I was accepted by the Royal Navy to train as an officer in 1985. I would have gone on to fly helicopters but unfortunately my medical history intervened. I’d had a brief illness in my teens and it was decided that I was too much of a risk to invest a massive amount of money in me during my training. I’ve nonetheless always held the military in high regard as do many of my acquaintances. In the scooter riding community we always do an act of remembrance for the fallen but this year Covid has caused a problem. Whilst it’s fairly unlikely that any of us are infected it just doesn’t seem wise to mix with others unnecessarily, especially as my wife, Ali, is a school teacher. If she caught the infection from me she could spread it to any or all of the 300 staff and children in school. I thought, instead of going on the scooter tonight, I could do a solitary act of remembrance by visiting a local war memorial by mountain bike.

On the 12th of November 1943 a Wellington bomber crashed in Lead Mines Valley with the loss of all crew and a memorial marks the spot in commemoration. I often ride through the valley but don’t think I’ve ever previously climbed the steep slope to the memorial. After a very wet period it seemed prudent to ride there mainly by road, only riding off road to the side of the valley where I’d drop down and climb to my objective. I could then ride down the valley on a gravel trail to complete my ride on the road. Yesterday I received a parcel from EBay for my Whyte PRST4. I’d fitted a new gear mech earlier in the year but the new mech was running too close to the biggest cog. I have a wide range cassette with a big 42 tooth lowest gear. What I bought was a drop link to extend the gear hanger, dropping the mech to a suitably low position. I fitted it this morning and thought that since I was riding mainly road I could use the Whyte, which is my lightest bike and possibly best suited to road use. I surely wouldn’t get it too muddy? I’m rather precious about my older bikes. They don’t have the weather protection of more modern bikes and replacement parts are becoming scarce.

The app. Strava revealed to me that I haven’t ridden the PRST4 even once this year so the decision was made. I went round the back of our local hill, Healey Nab, by road and climbed the steep ascent from the end of the reservoir. I put a lot of effort in and kept the work up the whole way to the top. I climbed the 0.8 miles and 306 feet of ascent in 7 minutes 40 seconds, which is over a minute quicker than I’ve ever climbed the hill before. Admittedly I’ve never worked so hard previously. Concentration is an important part of such efforts. If your mind drifts onto random thoughts you’ll relax and slow down. You need to keep thinking about pace. At the top I carried on by a gravel road which reaches a gate where I stopped to take a photo.

The Whyte PRST4 with it’s radical suspension.
Time for a gravel bike? The steep descent is slippery on a mountain bike. On a gravel bike you’d need to be very cautious.

At the bottom of the gravel slope the trail turns to narrower dirt and is definitely mountain bike terrain. Climbing gently at first the gradient turns up steeply and zigzags to the memorial. It’s possibly rideable in dry conditions so it’s one to repeat in the spring. The PRST was proving to be the right bike. It’s light and with the unique suspension is an excellent climber. I soon reached my objective to pay my respects.

6 airmen lost their lives. The pilot was a non commissioned officer which meant he couldn’t socialise in the same mess as most other pilots.
The poppy wreathes are presumably left over from last year.
Winter Hill stretches across the horizon.

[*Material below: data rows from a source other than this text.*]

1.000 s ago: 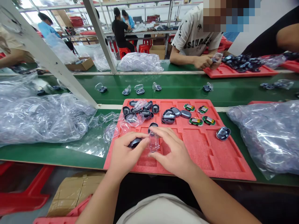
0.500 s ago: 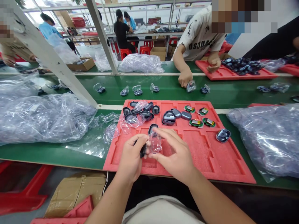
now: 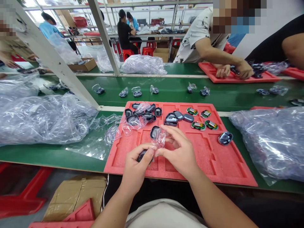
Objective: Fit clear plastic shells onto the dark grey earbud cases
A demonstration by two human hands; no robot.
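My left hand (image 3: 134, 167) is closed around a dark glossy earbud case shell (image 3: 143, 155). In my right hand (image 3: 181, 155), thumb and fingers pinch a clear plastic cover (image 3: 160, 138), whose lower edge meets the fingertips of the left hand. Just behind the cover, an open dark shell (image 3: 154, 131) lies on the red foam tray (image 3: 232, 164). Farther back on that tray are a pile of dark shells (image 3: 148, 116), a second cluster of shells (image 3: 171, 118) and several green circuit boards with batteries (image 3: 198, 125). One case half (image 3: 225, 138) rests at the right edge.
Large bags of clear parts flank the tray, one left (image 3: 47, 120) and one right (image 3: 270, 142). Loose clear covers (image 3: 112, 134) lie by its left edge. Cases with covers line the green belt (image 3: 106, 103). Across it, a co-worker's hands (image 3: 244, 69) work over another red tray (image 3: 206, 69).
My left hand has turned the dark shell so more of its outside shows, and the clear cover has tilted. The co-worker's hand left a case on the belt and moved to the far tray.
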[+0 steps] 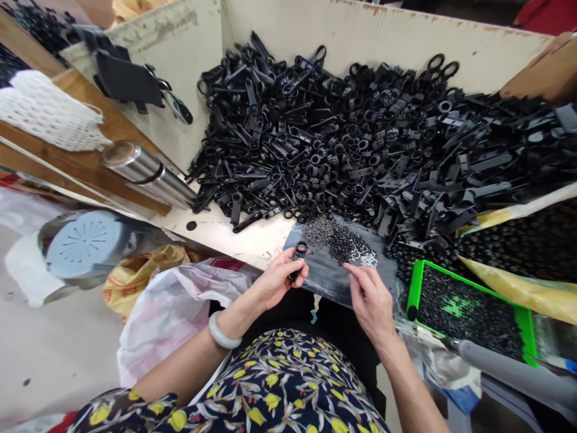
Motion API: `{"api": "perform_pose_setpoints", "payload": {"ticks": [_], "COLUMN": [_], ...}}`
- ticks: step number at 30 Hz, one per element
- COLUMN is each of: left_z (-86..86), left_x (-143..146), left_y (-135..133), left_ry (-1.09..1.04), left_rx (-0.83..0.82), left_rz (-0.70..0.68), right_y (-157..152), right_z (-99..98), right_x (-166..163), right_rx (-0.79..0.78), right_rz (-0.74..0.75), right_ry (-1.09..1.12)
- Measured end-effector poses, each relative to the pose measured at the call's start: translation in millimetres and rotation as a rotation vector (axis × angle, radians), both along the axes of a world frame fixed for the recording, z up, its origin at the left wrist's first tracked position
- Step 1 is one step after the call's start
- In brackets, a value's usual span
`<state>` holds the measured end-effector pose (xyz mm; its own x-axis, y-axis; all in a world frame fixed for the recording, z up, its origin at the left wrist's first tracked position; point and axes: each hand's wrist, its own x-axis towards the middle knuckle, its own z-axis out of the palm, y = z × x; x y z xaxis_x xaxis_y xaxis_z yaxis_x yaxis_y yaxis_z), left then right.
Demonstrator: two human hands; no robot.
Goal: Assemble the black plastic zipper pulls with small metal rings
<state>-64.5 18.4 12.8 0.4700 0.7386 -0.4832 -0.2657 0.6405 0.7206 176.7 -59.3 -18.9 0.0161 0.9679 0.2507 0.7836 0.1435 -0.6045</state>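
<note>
A black plastic part with a ring-shaped end (300,248) is gripped between the thumb and fingers of my left hand (280,278), just above the front edge of the bench. My right hand (370,296) hovers by the small pieces, thumb and index finger close together; whatever may be in the pinch is too small to name. Beside its fingertips lie little white pins (364,255), tiny black pieces (342,243) and tiny grey-brown pieces (319,231). These small heaps rest on a dark mat (331,276).
A large heap of black plastic parts (315,132) covers the bench against a cardboard wall (383,39). A green tray (417,288) of small black pieces stands at right, near a grey cylindrical tool (509,364). A steel thermos (148,171), bags (175,313) and a blue stool (85,243) are at left.
</note>
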Motion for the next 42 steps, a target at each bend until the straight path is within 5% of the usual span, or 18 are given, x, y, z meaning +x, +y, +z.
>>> {"api": "perform_pose_setpoints", "payload": {"ticks": [6,13,25,33,42], "left_z": [2.6,-1.9,-16.2,-14.1,-18.2], "left_x": [4,20,4,7,16], "left_y": [-8,-30,-36,-36,-37], "left_ry": [0.005,-0.005,-0.048,-0.004,0.092], "left_rx": [-0.057,0.054,-0.09,-0.099,0.033], "left_rz": [-0.086,-0.201,-0.286,-0.301,-0.265], "right_y": [-10,28,33,30,31], "right_z": [7.6,24.0,11.3,1.3,4.4], "right_x": [17,-42,-32,-28,-34], "right_rx": [0.171,-0.176,-0.125,-0.118,-0.232], "right_rz": [-0.297,0.085,0.439,0.477,0.343], "right_ry": [-0.263,0.309,0.086,0.114,0.198]}}
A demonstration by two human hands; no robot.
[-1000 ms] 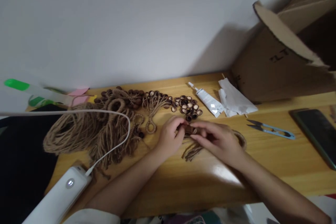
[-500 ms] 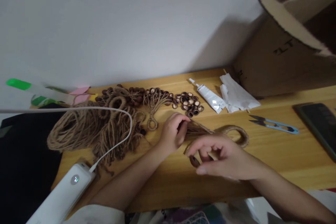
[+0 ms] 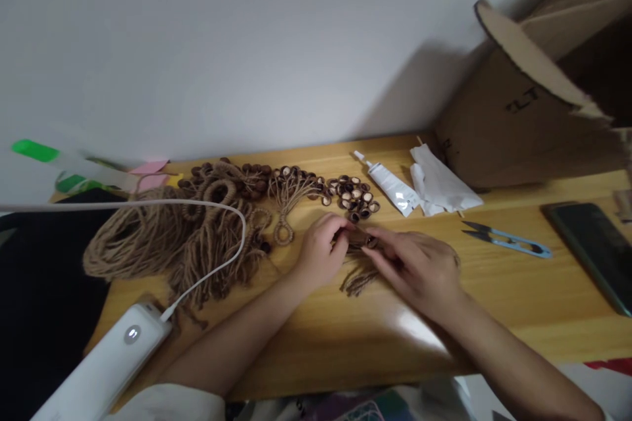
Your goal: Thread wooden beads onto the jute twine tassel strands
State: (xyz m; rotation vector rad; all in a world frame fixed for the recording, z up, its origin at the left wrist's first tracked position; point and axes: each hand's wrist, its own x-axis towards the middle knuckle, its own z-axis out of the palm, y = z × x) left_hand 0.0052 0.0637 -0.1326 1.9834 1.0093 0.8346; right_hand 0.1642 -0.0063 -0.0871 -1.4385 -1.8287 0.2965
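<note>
My left hand (image 3: 326,247) is closed in a pinch on the end of a jute cord. My right hand (image 3: 424,273), thumb and forefinger together, grips a small brown nutshell half (image 3: 371,241) right by the left fingertips. Below the fingers the frayed ends of a jute cord bundle (image 3: 359,279) lie on the table; the rest of the bundle is hidden by the right hand. Just beyond the hands sits a pile of cut nutshell halves (image 3: 351,196) with pale insides. To its left lies a looped jute tassel (image 3: 285,210) with shells on its strands.
A coil of jute cord (image 3: 135,233) and a heap of finished cord pieces (image 3: 212,250) cover the left. A white power bank (image 3: 113,355) trails a cable. A glue tube (image 3: 394,187), white paper (image 3: 439,181), blue thread snips (image 3: 508,240), a phone (image 3: 587,250) and a cardboard box (image 3: 494,125) stand right.
My right hand has moved up and turned toward my left hand, bringing the nutshell half to the left fingertips. It now covers the cord ring. The whole view has shifted slightly.
</note>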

A trail continued from the memorial so I followed it expecting to reach a bridge across the brook which I’d seen from the other side of the valley on previous visits. It was a gentle but wet climb and reached a wooden bridge above a familiar waterfall. The trail on the other side was very obscure so I returned by my outbound route. I enjoyed the steep descent later and rode down the valley to the tarmac. By this time my plan to barely dirty the bike had failed so I decided to ride more off road sections on my way back home. I’d put some work in on the steeper climbs today and could feel the effort in my legs. I discovered some trails I’ve definitely never ridden before and I’ll return in drier weather to explore. First, though, I’ll study the area using the excellent resource of Google Earth.